Instantly I felt as though a thousand eyeballs were piercing the back of my head. I wasn’t expecting this at all. As he laid his hands on me to pray, I went flying backwards. There were no helpers or catchers-I literally flew to the floor and shook violently under an incredibly powerful anointing of the Holy Spirit. I was “out” under the Spirit’s power, and didn’t quite know what had happened to me. But I knew it was something significant.

There had been a powerful impartation when Mahesh prayed for me, though I didn’t fully understand it at the time. It was a life changing conference, to say the least. Truthfully, I had no idea then of the historic timing of that conference or that it fell at the beginning of a new outpouring which we now know as the Renewal. Yet from that point on, everything changed for me. Looking back to what happened that January 1994, I believe more than an impartation of anointing was given to me. God activated my spiritual authority to take His healing anointing to the sick and hurting.

A Blind Girl Healed!
The next week I was doing a youth conference for Rock the Nations with about 250 kids. I was one of four or five main speakers and was doing a workshop. I don’t even remember the topic on which I shared, but afterwards, a young girl about 14 years old came up to me. She had been waiting in line for prayer, and when it was her turn, she said, “Could you please pray for my left eye? I’m blind in my left eye.” She explained that she was at a carnival when a metal object flew out of the air, hitting her directly in the pupil. She had undergone three eye surgeries but still could not see a thing. Her eye was completely dark. As she described the details of her blindness, I felt whatever ounce of faith I had begin to dissipate.

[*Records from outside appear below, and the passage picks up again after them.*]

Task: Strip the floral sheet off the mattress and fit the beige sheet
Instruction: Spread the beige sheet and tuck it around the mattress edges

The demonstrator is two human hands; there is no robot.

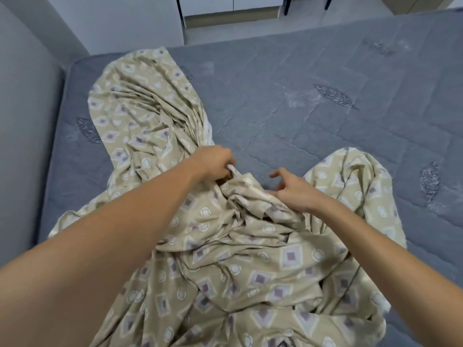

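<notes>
Beige patterned sheet (225, 246) lies bunched in loose folds on the bare grey mattress (325, 96), one part trailing toward the far left corner. Left hand (213, 161) grips a fold, fingers curled round it. Right hand (293, 189) rests on the cloth, fingers spread, gripping nothing

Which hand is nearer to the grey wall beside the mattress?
Left. The left hand grips the beige sheet on the side toward the grey wall; the right hand reaches farther from it, over the mattress.
</notes>
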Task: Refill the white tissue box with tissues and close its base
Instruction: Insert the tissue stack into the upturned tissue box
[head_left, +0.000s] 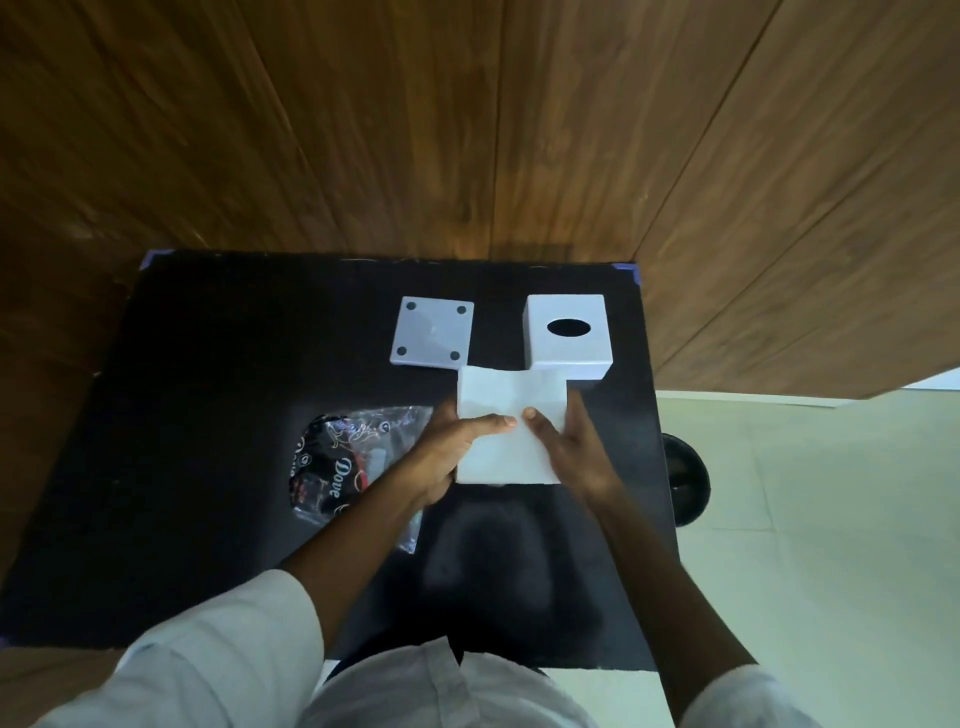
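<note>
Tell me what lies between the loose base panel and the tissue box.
Head view: only bare black table between the base panel and tissue box; the tissue stack sits just nearer.

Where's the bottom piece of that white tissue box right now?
In the head view, the base panel lies flat on the black table, off the box, just left of the white tissue box and beyond the tissue stack the hands hold.

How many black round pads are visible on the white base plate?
4, one in each corner of the base plate: far-left, far-right, near-left and near-right. The plate lies flat, left of the tissue box; none seems hidden.
</note>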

The reason is that I had never seen a blind person get healed. In all the years that I had prayed for people before (such as at the healing room of that 2000 member Bible study in Washington, D.C.), I had seen people come out of wheelchairs, deaf people hear, nearsighted vision get healed, but I had never seen a totally blind eye opened.

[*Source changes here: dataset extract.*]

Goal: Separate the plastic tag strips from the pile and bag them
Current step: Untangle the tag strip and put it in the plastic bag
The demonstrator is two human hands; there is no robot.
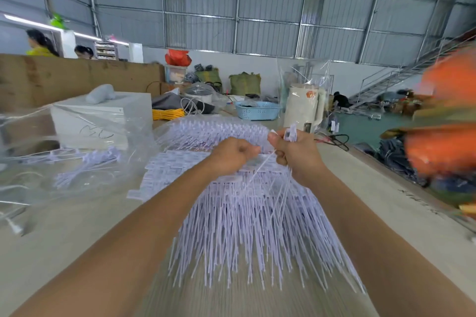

Yet, when you are a pastor, you pray. The young woman was asking for prayer, and I was willing. I asked her to place her hand over her eye, and I put my hand over her hand. I don’t know what I prayed, but I will never forget the expression on her face. All of a sudden, she started to scream and cry, and she said, “I can see your eyes, I can see your face, I can see you!” And I said, “Really????” I was totally in unbelief. All of a sudden, I flashed back to the Healing Conference the week before when Mahesh had prayed for me, and I thought, “Is it possible that something was activated and imparted to me and that’s why something happened?”

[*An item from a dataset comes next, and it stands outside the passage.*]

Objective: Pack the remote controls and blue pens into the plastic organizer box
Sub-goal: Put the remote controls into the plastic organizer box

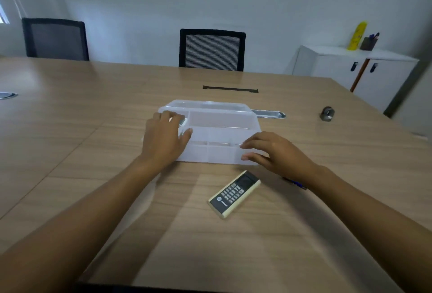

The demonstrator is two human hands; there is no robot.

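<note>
On the tabletop (70,129), your left hand (163,138) covers the left end of the clear plastic organizer box (222,126), fingers around a grey object that looks like a remote; too hidden to confirm. Box sits open at centre, middle compartments look bare. Beige remote control (234,194) lies just in front of it. Your right hand (278,152) rests loose and empty on the box's near right corner. Blue pen (295,183) pokes out under that wrist.

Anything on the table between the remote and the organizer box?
No. In the head view, bare wooden table separates the cream-and-black remote control from the clear plastic organizer box.
</note>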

We Need Power and Authority
Since that day, I am more convinced that God wants to release a whole army to walk in a new dimension of healing and the miraculous. Frankly, there are billions of people around the world who have never heard the gospel. In order for this to come to pass, we need to see every single man, woman, and child possible anointed with the Holy Spirit to take the healing authority and truth to the nations in order for us to fulfill the Great Commission!

One of the ways this will happen is if we not only embrace God’s desire to give us this power in healing, but if we fully understand our authority as believers and walk in it. In fact, the authority God has given to us as believers in Jesus the Messiah, is one of the keys to fulfilling the Great Commission that has been overlooked by the body of Christ. When we talk about reaching the lost, we emphasize power and anointing but tend to overlook spiritual authority. We need both the power and the authority to get the job done.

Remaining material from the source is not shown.